§ **Exercise details**
Of the lines listed below, return exactly those that run from the line containing "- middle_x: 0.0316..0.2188" through the line containing "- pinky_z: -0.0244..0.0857", both included.

§ **Supplied material**

== Segment start ==

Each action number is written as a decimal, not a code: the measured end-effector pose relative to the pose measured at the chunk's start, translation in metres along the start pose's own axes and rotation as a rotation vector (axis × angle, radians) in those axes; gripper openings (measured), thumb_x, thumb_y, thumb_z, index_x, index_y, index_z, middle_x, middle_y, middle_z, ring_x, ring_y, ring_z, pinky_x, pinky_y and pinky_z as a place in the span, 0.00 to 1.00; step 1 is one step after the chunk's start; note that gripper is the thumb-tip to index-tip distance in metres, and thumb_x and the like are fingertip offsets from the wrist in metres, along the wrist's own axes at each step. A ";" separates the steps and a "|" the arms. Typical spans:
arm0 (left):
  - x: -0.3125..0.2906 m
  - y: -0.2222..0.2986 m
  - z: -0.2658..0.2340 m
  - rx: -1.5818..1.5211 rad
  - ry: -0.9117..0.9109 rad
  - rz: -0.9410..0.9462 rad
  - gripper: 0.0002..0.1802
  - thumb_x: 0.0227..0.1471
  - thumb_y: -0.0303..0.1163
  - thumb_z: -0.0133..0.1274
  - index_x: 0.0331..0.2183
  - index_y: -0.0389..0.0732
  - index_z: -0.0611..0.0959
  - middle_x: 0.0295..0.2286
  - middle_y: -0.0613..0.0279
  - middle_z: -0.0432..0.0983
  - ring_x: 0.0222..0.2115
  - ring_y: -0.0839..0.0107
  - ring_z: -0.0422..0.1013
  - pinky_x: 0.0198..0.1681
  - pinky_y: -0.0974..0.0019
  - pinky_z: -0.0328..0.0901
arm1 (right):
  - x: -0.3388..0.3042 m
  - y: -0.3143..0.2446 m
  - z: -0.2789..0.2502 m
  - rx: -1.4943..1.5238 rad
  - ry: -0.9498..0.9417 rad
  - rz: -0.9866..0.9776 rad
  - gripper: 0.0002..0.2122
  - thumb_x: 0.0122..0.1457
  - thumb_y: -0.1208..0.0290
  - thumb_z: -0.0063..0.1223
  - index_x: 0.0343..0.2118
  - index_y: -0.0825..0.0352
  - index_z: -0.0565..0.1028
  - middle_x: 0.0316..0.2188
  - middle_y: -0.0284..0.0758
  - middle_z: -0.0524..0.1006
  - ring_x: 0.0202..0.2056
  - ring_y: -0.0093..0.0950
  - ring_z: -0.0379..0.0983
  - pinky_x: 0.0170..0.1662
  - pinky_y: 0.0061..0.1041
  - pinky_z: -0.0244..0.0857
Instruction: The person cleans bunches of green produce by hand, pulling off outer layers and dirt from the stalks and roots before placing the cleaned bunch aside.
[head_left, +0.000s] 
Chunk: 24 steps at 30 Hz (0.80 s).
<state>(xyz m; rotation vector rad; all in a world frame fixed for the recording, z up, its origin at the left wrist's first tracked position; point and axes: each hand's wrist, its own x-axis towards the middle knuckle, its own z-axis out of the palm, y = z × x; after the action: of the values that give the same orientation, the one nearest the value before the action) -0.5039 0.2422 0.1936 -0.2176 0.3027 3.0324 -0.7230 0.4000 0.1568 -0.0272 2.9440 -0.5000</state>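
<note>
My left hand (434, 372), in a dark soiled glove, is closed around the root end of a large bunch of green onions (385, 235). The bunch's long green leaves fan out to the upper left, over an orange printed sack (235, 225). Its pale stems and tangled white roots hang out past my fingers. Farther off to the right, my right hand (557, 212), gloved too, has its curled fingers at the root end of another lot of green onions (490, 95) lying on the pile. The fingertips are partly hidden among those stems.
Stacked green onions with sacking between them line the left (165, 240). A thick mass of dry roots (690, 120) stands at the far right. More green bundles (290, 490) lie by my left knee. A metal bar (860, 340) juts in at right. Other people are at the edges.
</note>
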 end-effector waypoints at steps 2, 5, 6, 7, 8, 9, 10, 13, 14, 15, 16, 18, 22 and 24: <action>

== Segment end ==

§ **Result of the exercise**
  - middle_x: 0.0316..0.2188
  - middle_y: -0.0284..0.0758
  - middle_z: -0.0524..0.1006
  - ring_x: 0.0202..0.2056
  - ring_y: -0.0093..0.0950
  - ring_z: -0.0379..0.0983
  - pinky_x: 0.0170..0.1662
  - pinky_y: 0.0061..0.1041
  - pinky_z: -0.0244..0.0857

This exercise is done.